Artinya, rekaman CCTV yang diputar di pengadilan sudah terpotong-potong.
"Rekaman CCTV yang diputar sudah tidak lengkap lagi. Kalau sudah ada yang terambil secara tidak sah, berarti potensi yang lain pun sudah bukti yang diambil. Jadi tidak lagi tersambung. Ada yang terputus," jelas Otto.
Untungnya, Otto berhasil mendapatkan rekaman CCTV tersebut dari stasiun televisi yang menayangkan.
Setelah dianalisa oleh ahli, pihak Otto juga menduga adanya rekayasa dari rekaman CCTV yang ada di persidangan.
Sebab, resolusi CCTV sudah berubah dari high definition menjadi standard definition.
"Ada 37 gambar yang berubah.
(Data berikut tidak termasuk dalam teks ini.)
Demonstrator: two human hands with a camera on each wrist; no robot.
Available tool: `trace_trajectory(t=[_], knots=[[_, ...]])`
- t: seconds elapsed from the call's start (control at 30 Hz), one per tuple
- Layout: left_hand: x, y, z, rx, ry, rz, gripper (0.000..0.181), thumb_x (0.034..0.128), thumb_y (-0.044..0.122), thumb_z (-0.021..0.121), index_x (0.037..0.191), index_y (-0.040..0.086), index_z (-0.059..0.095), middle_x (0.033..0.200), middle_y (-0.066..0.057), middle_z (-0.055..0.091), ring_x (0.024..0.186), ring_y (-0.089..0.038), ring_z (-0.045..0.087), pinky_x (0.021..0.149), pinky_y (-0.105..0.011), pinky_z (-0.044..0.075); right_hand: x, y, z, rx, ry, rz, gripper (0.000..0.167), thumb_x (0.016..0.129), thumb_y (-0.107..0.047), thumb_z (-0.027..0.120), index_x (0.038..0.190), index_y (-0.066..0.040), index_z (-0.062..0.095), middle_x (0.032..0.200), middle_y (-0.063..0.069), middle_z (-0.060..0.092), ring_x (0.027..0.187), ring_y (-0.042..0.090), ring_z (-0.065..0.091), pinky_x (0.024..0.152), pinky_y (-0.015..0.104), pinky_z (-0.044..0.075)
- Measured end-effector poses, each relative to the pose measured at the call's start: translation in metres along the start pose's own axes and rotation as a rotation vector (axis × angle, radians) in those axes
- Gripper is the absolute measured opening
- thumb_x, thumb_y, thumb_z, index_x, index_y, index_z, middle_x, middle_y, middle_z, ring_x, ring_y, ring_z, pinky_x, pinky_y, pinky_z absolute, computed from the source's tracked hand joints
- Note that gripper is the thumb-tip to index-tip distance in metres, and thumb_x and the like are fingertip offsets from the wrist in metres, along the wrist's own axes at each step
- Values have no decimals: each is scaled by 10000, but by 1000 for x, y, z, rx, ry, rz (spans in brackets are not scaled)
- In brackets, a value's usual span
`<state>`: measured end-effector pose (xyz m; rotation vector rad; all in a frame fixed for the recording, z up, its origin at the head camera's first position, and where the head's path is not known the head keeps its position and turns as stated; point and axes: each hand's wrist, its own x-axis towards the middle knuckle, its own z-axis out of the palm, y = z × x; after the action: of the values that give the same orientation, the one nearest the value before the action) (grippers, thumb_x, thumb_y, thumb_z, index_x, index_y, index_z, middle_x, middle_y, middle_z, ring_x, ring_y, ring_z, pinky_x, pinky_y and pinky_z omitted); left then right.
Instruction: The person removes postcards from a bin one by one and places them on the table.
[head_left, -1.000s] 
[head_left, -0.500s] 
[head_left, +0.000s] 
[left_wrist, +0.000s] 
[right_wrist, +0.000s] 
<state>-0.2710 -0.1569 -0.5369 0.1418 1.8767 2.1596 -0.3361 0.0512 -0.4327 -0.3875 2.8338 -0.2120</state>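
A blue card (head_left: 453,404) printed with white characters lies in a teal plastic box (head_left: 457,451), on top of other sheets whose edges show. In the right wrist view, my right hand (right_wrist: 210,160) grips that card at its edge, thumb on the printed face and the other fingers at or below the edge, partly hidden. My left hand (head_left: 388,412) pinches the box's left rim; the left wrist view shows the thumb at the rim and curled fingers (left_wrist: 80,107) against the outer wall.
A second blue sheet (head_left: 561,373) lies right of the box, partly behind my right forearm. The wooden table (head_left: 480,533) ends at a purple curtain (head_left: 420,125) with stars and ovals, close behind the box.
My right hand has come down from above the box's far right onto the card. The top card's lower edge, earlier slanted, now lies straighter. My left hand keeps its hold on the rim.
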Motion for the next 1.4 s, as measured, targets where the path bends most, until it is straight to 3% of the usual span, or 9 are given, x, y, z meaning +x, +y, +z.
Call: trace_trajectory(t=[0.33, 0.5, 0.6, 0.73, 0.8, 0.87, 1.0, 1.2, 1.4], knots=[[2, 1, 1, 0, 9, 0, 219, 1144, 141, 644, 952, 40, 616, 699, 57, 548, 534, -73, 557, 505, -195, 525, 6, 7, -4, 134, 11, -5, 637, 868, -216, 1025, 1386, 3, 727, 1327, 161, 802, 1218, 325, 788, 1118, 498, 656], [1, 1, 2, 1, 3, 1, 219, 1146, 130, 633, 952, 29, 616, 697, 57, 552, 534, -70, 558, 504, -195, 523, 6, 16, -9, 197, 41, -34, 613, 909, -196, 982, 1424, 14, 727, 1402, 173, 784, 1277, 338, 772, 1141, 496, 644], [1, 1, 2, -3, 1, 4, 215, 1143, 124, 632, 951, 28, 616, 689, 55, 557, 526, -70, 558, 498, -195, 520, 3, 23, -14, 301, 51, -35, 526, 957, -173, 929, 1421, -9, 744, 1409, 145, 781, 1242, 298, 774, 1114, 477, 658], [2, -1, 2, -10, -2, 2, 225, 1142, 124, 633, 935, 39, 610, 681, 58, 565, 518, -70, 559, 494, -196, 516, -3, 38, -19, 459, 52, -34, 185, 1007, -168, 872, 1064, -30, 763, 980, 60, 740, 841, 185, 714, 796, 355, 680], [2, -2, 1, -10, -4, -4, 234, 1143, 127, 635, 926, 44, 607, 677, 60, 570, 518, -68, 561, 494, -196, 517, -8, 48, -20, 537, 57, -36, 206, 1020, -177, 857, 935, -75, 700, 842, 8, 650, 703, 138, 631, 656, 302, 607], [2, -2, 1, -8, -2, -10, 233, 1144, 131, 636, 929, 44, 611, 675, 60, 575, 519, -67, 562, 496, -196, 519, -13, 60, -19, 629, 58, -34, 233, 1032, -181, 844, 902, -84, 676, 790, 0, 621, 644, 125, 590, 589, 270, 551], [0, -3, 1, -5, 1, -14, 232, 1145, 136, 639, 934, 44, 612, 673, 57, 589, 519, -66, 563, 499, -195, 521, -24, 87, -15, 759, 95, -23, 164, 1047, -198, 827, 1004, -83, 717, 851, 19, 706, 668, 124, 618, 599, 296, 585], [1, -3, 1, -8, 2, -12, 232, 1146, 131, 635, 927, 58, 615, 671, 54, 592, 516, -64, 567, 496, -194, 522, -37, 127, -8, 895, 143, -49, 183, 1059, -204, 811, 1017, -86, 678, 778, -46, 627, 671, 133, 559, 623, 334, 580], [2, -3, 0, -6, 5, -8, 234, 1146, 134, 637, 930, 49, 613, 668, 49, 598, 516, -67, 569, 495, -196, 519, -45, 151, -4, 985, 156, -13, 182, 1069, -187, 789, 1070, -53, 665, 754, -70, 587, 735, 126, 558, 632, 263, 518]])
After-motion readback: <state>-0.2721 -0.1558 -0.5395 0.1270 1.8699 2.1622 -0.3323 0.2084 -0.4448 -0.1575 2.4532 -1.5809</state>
Yang aslinya high definition kemudian berubah menjadi standard definition. Pixelnya juga semua berubah semua. Apa yang terjadi dengan adanya perubahan ini, maka di sinilah rekayasa itu," beber Otto.
Selanjutnya, Otto juga menyebut majelis hakim telah keliru dalam mengambil putusan tanpa bukti otopsi jenazah Mirna.
Padahal, dalam setiap kasus pembunuhan, bukti otopsi menjadi hal yang penting.
Otto pun mendesak Mahkamah Agung dalam menentukan apakah bukti otopsi merupakan suatu hal yang mutlak sebagai alat pembuktian di pengadilan.
Karena jika memang mutlak, maka seharusnya majelis hakim membebaskan Jessica sejak awal.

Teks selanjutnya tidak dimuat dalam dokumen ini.